If our universe was steady state, or at least expanding much more slowly, then in principle you would be able to see all the way around it, back to where you were. This also assumes that this slowly evolving, or steady state universe is also a four dimensional enclosed "bubble", like our rapidly evolving universe appears to be. If this were the case, it’s possible you could benefit from a sort of "hall of mirrors" effect and be able to measure earlier versions of your own neighbourhood.

 

Interestingly enough, at least in its simplest form, this only works if you keep moving around. If instead you remained completely static, then you actually fill your own sky, and therefore obscure your own view of earlier yous.

 

If you "unsimplify this model a bit" to propose a universe like ours but static and a bit smaller, you could receive images that had circumnavigated the universe. However, the whole principle of these enclosed hyper spheres is that space is not flat. It is therefore likely (depending on the distribution and density of material in your universe) that the accumulation of all the gravitational distortions an image encountered during its trip would probably scatter the images in ways that you could not possibly resolve. Unless, of course, you already happen to have a perfect map of all the mass distribution in your steady state mini universe to start with.

 

Back in the real universe what we find as we look back with more powerful instruments is that our view of history is obscured by a 380,000 year old "ball of fire", or plasma to be precise. When I say its 380,000 years old, what I mean is that it existed for 380,000 years, before it became visible, so when we look at it, the object we see was 380,000 years old at that time. It is, in fact, our own universe, on its 380,000th birthday, still very young for a universe of this type.

 

What we find is, for reasons that we still don't fully understand, a universe that is considerably greater in girth than age. How it has managed to put on so much bulk, and even where exactly it keeps it all, is still something of a mystery, but the result is that in whatever direction you look, you can never see all the way around. You can see as far back as the point in our history where the fire went out, and the universe became transparent, but not beyond.

 

Prior to the year 380,000 the universe was so hot an dense that even hydrogen atoms could not form without being instantly smashed apart again by the surrounding particles. The result is a piping hot soup of elementary charged particles that would be constantly emitting and absorbing photons like it was going out of fashion. Which eventually it did. On, it’s 380,000th birthday, or roughly thereabouts, the universe had finally relaxed enough to allow its electrons and protons to get together long enough, and with enough privacy, to go and make some hydrogen.
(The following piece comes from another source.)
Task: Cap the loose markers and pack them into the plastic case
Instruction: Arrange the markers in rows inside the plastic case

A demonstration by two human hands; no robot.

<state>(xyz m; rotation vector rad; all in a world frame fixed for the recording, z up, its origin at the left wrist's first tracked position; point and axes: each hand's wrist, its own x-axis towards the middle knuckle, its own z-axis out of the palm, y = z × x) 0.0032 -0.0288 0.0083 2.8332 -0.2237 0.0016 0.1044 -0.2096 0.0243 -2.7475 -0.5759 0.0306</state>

Once they started, there was no stopping them and soon pretty much all the matter in the universe had been converted to hydrogen. This resulted in photon decoupling.
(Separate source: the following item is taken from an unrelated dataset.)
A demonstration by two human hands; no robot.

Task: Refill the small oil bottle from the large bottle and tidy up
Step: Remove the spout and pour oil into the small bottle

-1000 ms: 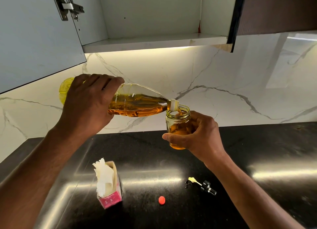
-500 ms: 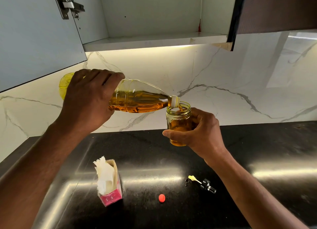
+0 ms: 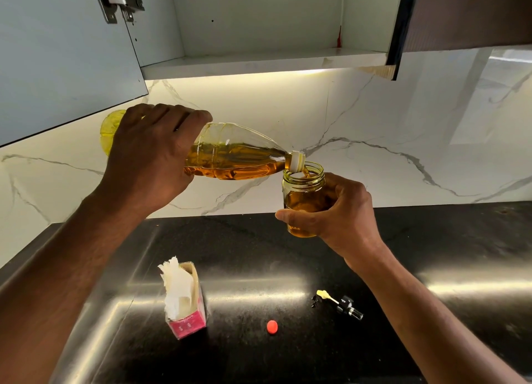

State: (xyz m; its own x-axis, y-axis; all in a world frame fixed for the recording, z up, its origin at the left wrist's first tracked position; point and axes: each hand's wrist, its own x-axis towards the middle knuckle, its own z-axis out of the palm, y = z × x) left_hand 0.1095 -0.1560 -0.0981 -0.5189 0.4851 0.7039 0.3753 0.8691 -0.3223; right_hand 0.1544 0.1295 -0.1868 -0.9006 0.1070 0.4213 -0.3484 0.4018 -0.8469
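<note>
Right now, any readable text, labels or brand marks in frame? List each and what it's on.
Nothing legible.
Pink tissue box: small pale marks on its front face, too blurred to read.
Large oil bottle, held by the left hand: no label visible.
Small oil bottle, held by the right hand: no label visible.
Red cap and black pourer on the counter: no print visible.

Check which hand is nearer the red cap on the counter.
Right. The right hand, holding the small jar, is above and right of the red cap; the left hand grips the large bottle higher, far left.
</note>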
All forms of matter and radiation had been pretty intimate up until that point, but once the electrons and the protons got together, the photon were left to go their own way. Now, free from interference, they could cross the vast distances, and eventually, vast times, that span our universe. Many of the photons emitted during the decoupling phase of our universe are still travelling even now. Over the past 14 billion years of their journey, the universe itself has stretched out beneath them. Once hot young energetic blue photons are now stretched out by an ever expanding cosmos to larger, and somewhat less energetic, wavelengths. Still rippling along since almost, but not quite, the start of time.

 

We experience these echoes of the past as the microwave background, and now we have been able to map it with the Wilkinson Microwave Anisotropy Probe (WMAP). This image is basically a cross-section of the universe at the point where the fire went out any everything collapsed into neutral hydrogen.

 

Please note that for the purpose of this article "one year" simply means about 31.5 million seconds, and all dates are approximate.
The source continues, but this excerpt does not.